All this aside, does anyone know of another (possibly better) way to accomplish this without caring about case-sensitivity?

A: 

It will look for the exact sequence of characters that are passed to it.

If you want to ignore case then what you have there looks fine to me.

Arthur Thomas
+1  A: 

DrJava would be an extremely easy way to test this when the documentation fails you. Just type a couple of test cases into its Interactions window, and you should find out.

Denis Bueno
Thanks, I'll have to check it out - I'd never heard of it before now.
Kamikaze Mercenary
+8  A: 

Yes, contains is case sensitive. You can use java.util.regex.Pattern with the CASE_INSENSITIVE flag for case insensitive matching:

Pattern.compile(Pattern.quote(s2), Pattern.CASE_INSENSITIVE).matcher(s1).find();

EDIT: If s2 contains regex special characters (of which there are many) it's important to quote it first. I've corrected my answer since it is the first one people will see, but vote up Matt Quail's since he pointed this out.

Dave L.
Great, I thought so but wasn't 100% on it. Thanks! :)
Kamikaze Mercenary
A: 

I'm not sure what your main question is here, but yes, .contains is case sensitive.

SCdF
+5  A: 

One problem with the answer by Dave L. is when s2 contains regex markup such as \d etc.

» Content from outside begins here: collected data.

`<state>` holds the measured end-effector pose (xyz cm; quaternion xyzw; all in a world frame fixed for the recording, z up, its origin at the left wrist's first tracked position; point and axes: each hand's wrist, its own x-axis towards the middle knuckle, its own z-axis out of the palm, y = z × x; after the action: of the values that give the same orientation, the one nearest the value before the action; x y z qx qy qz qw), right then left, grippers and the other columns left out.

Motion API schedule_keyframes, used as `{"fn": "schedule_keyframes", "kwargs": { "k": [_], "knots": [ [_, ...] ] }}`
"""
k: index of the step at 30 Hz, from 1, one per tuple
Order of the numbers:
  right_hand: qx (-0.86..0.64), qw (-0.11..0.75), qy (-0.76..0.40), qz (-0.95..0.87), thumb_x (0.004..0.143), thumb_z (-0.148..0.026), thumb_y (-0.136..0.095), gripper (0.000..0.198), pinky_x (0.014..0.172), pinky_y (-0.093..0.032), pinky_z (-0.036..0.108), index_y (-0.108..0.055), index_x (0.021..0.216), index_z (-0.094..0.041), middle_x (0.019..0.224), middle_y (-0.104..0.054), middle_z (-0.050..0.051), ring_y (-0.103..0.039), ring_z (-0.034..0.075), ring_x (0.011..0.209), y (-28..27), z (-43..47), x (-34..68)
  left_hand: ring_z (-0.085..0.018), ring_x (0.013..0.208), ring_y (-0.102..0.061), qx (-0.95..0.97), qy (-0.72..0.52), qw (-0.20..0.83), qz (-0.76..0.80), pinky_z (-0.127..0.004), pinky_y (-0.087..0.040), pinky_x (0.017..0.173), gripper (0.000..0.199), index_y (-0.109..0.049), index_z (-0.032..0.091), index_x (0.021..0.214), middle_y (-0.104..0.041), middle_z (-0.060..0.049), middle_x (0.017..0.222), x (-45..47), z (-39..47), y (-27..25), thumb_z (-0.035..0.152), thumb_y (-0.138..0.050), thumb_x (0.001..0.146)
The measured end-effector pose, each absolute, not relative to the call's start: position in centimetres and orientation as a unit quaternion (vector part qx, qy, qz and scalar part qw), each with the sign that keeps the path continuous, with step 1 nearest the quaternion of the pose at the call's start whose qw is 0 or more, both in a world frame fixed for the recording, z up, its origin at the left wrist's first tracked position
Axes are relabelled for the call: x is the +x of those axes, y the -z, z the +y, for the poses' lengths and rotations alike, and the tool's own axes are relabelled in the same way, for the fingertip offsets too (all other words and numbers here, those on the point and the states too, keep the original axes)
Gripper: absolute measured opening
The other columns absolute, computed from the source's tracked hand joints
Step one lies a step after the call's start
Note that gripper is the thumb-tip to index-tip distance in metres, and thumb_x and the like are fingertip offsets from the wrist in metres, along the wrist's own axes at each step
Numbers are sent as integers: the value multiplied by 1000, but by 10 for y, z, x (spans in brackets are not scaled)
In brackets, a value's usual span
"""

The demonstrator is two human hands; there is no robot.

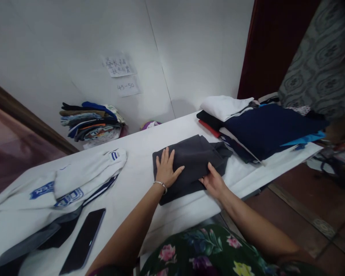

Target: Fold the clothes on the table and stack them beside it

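- A pale wall backs the room, with two handwritten paper sheets fixed one above the other, presumably at a height where they can be read while standing here.
- The surface is spread with white cloth, perhaps to keep garments clean.
- A dark grey garment lies in flat layers near the middle of the surface, directly before the person, where both arms reach it easily; its right end is bunched and looser.
- The left hand rests palm down on the garment's left part, fingers spread wide, likely to keep the layers flat and stop them sliding.
- The right hand is at the near edge, thumb and fingers partly curled, seemingly to guide that edge; whether cloth is pinched between them, I cannot tell.
- To the right, a heap of mixed clothes sits near the garment, within arm's reach.
- To the left, a white garment with blue lettering lies well apart from the hands, a phone near it, seemingly set out of the way.
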<state>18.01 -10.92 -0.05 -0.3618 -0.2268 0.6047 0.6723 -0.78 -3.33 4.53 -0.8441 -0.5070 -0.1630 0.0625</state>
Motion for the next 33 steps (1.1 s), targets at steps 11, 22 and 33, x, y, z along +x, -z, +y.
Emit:
{"fn": "schedule_keyframes", "kwargs": {
  "k": [11, 22, 33],
  "knots": [
    [-410, 675, -567, -234, 67, -24, -72, 54, 73, -59, 40, -59, 120, -25, 103, -72, 3, -68, 25, 93, 4, -123, 211, -28, 143, -18, -905, 60, 38, -420, -56, -6, 115, 70, -33, 23, 146, -30, -9, 153, 11, -40, -33, 62, -39, 88],
    [-649, 475, -138, -578, 80, -52, -59, 60, 95, -44, 44, -52, 131, -21, 125, -61, 11, -57, 27, 113, -41, -102, 264, -26, 145, -12, -877, 180, 47, -443, -53, -4, 116, 69, -32, 16, 145, -21, -12, 156, 6, -50, -34, 53, -45, 88],
    [-689, 366, -368, -506, 73, -44, -68, 74, 59, -52, 34, -45, 139, -19, 89, -68, 7, -63, 18, 61, -60, -4, 263, -32, 144, -14, -744, 205, 3, -636, -55, -19, 113, 75, -27, 7, 146, -18, -21, 155, -14, -55, -15, 54, -39, 89]
  ]
}}
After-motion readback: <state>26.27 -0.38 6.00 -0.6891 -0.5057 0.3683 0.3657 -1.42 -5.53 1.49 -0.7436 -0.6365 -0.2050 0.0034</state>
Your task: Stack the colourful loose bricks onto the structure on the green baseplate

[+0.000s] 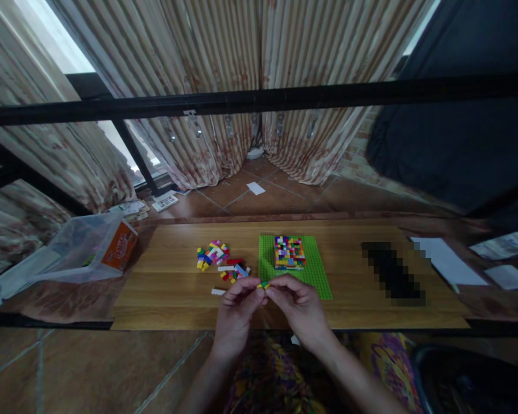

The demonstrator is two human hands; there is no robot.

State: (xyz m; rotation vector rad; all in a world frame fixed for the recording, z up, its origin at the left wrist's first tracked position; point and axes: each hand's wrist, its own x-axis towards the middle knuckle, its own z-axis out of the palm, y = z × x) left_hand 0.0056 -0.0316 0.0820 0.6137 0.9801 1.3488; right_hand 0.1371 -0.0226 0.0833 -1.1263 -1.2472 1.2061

You want to call Pattern.quote() on s2:

Pattern.compile(Pattern.quote(s2), Pattern.CASE_INSENSITIVE).matcher(s1).find();
Matt Quail
Nice catch Matt. I'm curious to know what method is more efficient - the lowercase contains, or your pattern solution. Isn't using a pattern less efficient for a single comparison, but more efficient for multiple comparisons?
Kamikaze Mercenary
The .toLowerCase().contains() method will probably be faster in most cases. I would probably prefer that style for lower complexity, too.
Matt Quail
A: 

Yes this is achievable, I just did it for a school assignment actually.

// Start Code

String s1 = "abBaCca"; String s2 = "bac";

String s1Lower = s1;

//s1Lower is exact same string, now convert it to lowercase, I left the s1 intact for print purposes if needed

s1Lower = s1Lower.toLowerCase();

if (s1Lower.contains(s2)) {

//THIS statement will be TRUE
String trueStatement = "TRUE!"

}

return trueStatement;

// End Code

This code will return the String "TRUE!" as it found that your characters were contained.